Notice the presence of multiple commands that make mention of local and remote. We are actually browsing two filesystems at once, with two working directories!

sftp> pwd    # show our remote working directory
sftp> lpwd   # show our local working directory
sftp> ls     # show the contents of our remote directory
sftp> lls    # show the contents of our local directory
sftp> cd     # change the remote directory
sftp> lcd    # change the local directory
sftp> put localFile    # upload a file
sftp> get remoteFile   # download a file

And we can recursively put/get files by just adding -r. Note that the directory needs to be present beforehand:

sftp> mkdir content
sftp> put -r content/

To quit, type exit or bye.

Exercise: Using one of the above methods, try transferring files to and from the cluster.
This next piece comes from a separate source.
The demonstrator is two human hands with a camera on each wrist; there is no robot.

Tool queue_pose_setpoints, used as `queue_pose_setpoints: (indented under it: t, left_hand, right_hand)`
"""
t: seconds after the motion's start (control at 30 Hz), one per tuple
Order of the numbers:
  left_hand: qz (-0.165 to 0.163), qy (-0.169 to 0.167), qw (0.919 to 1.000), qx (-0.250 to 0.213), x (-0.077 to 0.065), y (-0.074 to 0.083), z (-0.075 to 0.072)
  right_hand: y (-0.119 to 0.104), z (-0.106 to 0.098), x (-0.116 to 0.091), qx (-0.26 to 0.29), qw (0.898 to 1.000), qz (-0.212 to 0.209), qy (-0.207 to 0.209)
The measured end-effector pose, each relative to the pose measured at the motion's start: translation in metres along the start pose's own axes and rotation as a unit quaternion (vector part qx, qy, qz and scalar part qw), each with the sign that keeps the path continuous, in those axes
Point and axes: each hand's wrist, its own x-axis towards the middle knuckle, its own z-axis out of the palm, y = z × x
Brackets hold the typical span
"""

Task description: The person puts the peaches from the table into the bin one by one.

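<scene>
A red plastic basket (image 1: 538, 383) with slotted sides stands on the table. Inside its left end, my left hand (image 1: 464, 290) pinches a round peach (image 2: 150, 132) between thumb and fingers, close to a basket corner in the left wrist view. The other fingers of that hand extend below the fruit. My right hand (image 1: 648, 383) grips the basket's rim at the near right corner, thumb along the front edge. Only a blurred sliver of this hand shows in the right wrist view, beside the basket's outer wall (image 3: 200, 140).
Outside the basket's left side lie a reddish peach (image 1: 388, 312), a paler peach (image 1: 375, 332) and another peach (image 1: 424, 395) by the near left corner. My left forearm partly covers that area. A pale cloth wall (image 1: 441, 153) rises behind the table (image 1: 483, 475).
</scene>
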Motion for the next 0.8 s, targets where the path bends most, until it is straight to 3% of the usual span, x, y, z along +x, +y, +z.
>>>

For example, you can download bfiles.tar.gz to your laptop. Which method do you like best?

Note on Windows line endings:

  • When you transfer files to from a Windows system to a Unix system (Mac, Linux, BSD, Solaris, etc.) this can cause problems. Windows encodes its files slightly different than Unix, and adds an extra character to every line. On a Unix system, every line in a file ends with a \n (newline), whereas on Windows every line in a file ends with a \r\n (carriage return + newline). This causes problems sometimes.
  • In some bash implementations, you can identify if a file with Windows line endings with cat -A filename. A file with Windows line endings will have ^M$ at the end of every line. A file with Unix line endings will have $ at the end of a line.
  • Though most modern programming languages and software handle this correctly, in some rare instances you may run into an issue. The solution is to convert a file from Windows to Unix encoding with the dos2unix filename command. Conversely, to convert back to Windows format, you can run unix2dos filename.

Note on syncing: there also a command rsync for synching two directories. It is super useful, especially for work in progress. For example, you can use it the download all the latest PNG images from your working directory on the cluster.

Question `scp and sftp` Copy a file to/from the training cluster using either scp or sftp.
 
Question `rsync` Bring up the manual page on rsync, then use it to synchronize a directory from the training cluster.